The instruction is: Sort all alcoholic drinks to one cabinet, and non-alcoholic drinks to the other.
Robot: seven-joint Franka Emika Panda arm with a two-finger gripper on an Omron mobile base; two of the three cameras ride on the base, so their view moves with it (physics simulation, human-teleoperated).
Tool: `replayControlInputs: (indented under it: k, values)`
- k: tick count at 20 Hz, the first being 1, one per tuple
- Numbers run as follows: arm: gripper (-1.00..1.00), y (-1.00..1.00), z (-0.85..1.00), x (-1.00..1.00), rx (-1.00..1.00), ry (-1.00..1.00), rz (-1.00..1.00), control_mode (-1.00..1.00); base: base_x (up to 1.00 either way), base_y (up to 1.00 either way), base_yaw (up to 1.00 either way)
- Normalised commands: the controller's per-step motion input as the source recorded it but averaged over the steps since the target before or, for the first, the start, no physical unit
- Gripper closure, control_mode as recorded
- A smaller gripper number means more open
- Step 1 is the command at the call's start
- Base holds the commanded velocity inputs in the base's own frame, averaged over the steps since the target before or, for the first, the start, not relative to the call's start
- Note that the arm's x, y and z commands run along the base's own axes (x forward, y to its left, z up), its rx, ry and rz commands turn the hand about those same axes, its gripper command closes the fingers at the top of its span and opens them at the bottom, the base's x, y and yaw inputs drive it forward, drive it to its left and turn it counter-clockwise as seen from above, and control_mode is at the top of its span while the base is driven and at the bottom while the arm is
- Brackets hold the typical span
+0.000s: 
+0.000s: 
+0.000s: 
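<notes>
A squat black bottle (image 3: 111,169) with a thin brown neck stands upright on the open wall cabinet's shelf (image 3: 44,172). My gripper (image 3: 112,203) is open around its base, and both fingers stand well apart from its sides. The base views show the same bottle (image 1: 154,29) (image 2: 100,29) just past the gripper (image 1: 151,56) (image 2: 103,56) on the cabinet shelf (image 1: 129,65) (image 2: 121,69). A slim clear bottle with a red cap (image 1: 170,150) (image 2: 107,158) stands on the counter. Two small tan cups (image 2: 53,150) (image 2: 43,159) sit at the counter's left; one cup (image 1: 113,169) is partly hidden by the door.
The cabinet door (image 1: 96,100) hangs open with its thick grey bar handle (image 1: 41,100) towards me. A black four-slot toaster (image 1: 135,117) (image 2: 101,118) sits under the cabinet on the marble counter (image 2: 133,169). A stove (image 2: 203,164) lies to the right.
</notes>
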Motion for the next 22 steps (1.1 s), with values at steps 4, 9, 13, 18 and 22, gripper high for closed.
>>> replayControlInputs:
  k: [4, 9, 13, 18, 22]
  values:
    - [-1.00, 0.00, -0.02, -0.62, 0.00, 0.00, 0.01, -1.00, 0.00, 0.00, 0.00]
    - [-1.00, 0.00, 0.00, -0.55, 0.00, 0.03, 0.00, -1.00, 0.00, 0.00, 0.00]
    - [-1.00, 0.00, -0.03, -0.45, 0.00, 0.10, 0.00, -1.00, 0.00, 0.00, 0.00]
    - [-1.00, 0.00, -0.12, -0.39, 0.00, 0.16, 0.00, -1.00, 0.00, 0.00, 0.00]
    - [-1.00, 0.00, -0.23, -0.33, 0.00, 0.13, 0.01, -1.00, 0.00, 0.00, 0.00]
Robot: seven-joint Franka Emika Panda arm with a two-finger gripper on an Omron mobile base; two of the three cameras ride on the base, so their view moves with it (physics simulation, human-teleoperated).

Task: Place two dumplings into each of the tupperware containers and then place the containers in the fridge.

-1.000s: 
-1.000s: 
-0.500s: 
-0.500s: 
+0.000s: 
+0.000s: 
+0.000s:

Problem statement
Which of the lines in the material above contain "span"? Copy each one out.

The answer
- Note that the arm's x, y and z commands run along the base's own axes (x forward, y to its left, z up), its rx, ry and rz commands turn the hand about those same axes, its gripper command closes the fingers at the top of its span and opens them at the bottom, the base's x, y and yaw inputs drive it forward, drive it to its left and turn it counter-clockwise as seen from above, and control_mode is at the top of its span while the base is driven and at the bottom while the arm is
- Brackets hold the typical span

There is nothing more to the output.